This doesn’t necessarily have to involve marketing entirely focused on putting down your competitors. Even negatively mentioning your competitors within a broader marketing campaign can be construed as negative marketing.

Is it effective? It certainly can be IF it’s done properly. However, if you get negative marketing wrong, then it can put prospects off your own business, damage your reputation and even result in legal troubles.

The success of negative marketing is heavily based on copywriting, as it’s the way you get across the negative marketing within your text which makes all the difference. So here’s my top tips on what you should and shouldn’t do when it comes to using this risky yet powerful technique properly.

1). Stick to the facts

If you’re going to make claims about competitors, stick to rigid facts and double check them to make sure that you can’t be accused of making false or misleading statements.

This can not only backfire on you, but also result in legal threats due to libellous statements. Also try to avoid subjective comments. Using negative marketing angles based purely on your opinion can be dangerous.

2). Avoid mentioning your competitors’ names

As soon as you mention a competitor’s name and make comments directly about them, you expose yourself to a high risk of legal action due to inaccurate or misleading statements.

Plus, this sort of tactic can backfire on you if it comes across as a targeted attack. Prospects gravitate towards professional businesses which take the high ground instead of those which get wrapped up in emotions and come across as spiteful or petty.

Remember that you can indirectly compare yourself with a competitor without directly mentioning who they are. This is a tactic a lot of businesses use when they don’t feel confident enough to directly mention their name. Plus, by mentioning your competitors’ brands, you’re still promoting their name. Any publicity is good publicity, as some might say!

3). Avoid spiteful tones or statements

Using spiteful, petty or hateful tones or statements can have a two-fold effect.

Firstly, it actually improves the position of your competitor as your target audience sympathises with them, especially if they respond to it in a mature manner or simply ignore it entirely. Secondly, it can severely damage your reputation as your business can be perceived as dislikeable and difficult to work with. Keep it sensitive and respectful.

4). Make sure your target audience can relate

If you make a claim about something your competitors are doing, your target audience needs to agree!

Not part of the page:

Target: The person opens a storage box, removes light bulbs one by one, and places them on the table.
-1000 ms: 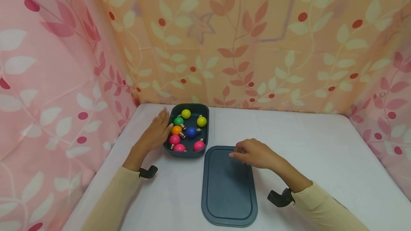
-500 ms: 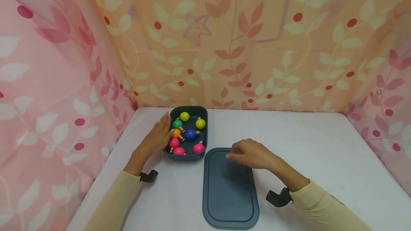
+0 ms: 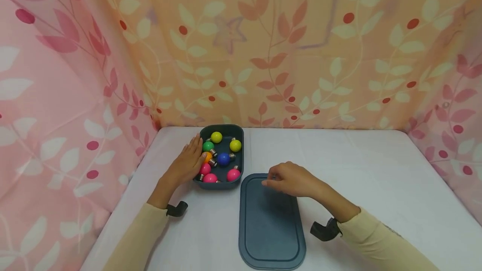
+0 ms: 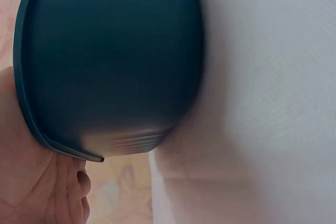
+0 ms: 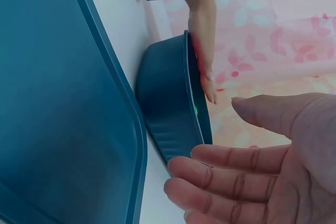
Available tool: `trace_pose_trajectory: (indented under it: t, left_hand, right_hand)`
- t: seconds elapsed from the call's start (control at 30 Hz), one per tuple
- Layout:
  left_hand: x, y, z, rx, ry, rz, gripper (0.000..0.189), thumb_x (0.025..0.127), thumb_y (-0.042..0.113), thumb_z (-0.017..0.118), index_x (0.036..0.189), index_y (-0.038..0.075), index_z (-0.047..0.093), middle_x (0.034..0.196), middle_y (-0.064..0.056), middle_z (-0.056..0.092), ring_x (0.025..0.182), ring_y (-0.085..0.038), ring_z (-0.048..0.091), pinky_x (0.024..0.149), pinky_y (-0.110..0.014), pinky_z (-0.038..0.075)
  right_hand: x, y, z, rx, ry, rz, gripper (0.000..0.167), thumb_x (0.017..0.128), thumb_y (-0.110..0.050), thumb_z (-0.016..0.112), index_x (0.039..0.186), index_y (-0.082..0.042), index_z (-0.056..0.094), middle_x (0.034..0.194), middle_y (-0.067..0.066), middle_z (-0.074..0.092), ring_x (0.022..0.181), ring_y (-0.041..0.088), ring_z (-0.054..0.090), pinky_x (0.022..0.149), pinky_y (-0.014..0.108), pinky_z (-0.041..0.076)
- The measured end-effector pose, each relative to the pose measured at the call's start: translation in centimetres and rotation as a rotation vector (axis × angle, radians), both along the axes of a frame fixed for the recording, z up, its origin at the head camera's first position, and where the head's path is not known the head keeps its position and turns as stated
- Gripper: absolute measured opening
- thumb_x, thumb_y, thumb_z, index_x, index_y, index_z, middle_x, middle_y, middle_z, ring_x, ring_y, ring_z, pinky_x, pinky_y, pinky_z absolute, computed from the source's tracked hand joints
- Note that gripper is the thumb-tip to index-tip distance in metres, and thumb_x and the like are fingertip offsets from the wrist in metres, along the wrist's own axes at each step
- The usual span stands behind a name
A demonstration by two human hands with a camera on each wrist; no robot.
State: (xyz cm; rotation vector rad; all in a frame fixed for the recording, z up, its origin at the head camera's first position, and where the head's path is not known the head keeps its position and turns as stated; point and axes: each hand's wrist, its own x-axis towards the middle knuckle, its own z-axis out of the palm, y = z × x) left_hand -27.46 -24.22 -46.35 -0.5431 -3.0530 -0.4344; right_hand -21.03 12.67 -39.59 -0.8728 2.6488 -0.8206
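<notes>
The left hand [image 3: 186, 162] lies along the left rim of the dark blue-grey container [image 3: 217, 185], fingers straight and close together, thumb reaching over the edge; it grips nothing that I can see. The right hand [image 3: 291, 179] hangs loosely bent above the far end of the flat, matching lid [image 3: 272, 225], and it is bare too: from the right wrist I can see a wide gap between thumb and fingers, with nothing in it.

The container stands upright near the back edge of the white-covered surface [image 3: 346, 166], uncovered. Inside lie eight small coloured bulbs with metal screw bases: two yellow bulbs [image 3: 235, 145], a green bulb [image 3: 208, 146], an orange bulb [image 3: 208, 157] partly behind the thumb, a blue bulb [image 3: 224, 159] and three pink bulbs [image 3: 234, 174] toward the near end. The lid lies flat to the right and nearer the person, its far left corner just beside the container; I can't tell whether they touch.

To my eye this is a steadying pause, with one side braced and the other free. Working with the lid would call for the right hand to drop to its edge and pinch it; picking a bulb, for a reach leftward over the rim.
</notes>
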Motion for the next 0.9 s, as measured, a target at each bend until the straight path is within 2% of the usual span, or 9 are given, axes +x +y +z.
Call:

There is nothing quite worse than making a negative claim about your competitors’ actions, only for your target audience to turn around and say “well, no actually, I don’t find that an issue at all”.

If you’re going to make a claim based on a presumption about your target audience thinks, then make sure it’s definitely accurate.

Failing to do this would not only make you look like you don’t understand your customers, but it could also highlight a feature of your competitors’ products or services and turn your negative marketing efforts into positive marketing about them!

5). Use disclaimers

If you’re going to make claims about prices, products or services, then it can be worth using disclaimers to give yourself a degree of protection.

For example, it can be worth mentioning that your facts and figures were correct at the time of publishing, as competitors could change their prices after your marketing has been published and then accuse you of misleading marketing claims.

However, remember that this is far from watertight and provides limited protection. If you’re in doubt about anything you want to say in your marketing, then consult a legal expert in the field. Just like myself, all good sales copywriters should have a working knowledge of the latest advertising and competition laws to make sure that any copy produced is safe to use.

6). Remember the key purpose of negative marketing

Negative marketing is for the benefit of the customer. It should be used to highlight factual points, allow comparisons and help your target audience make a better informed decision about who they should choose.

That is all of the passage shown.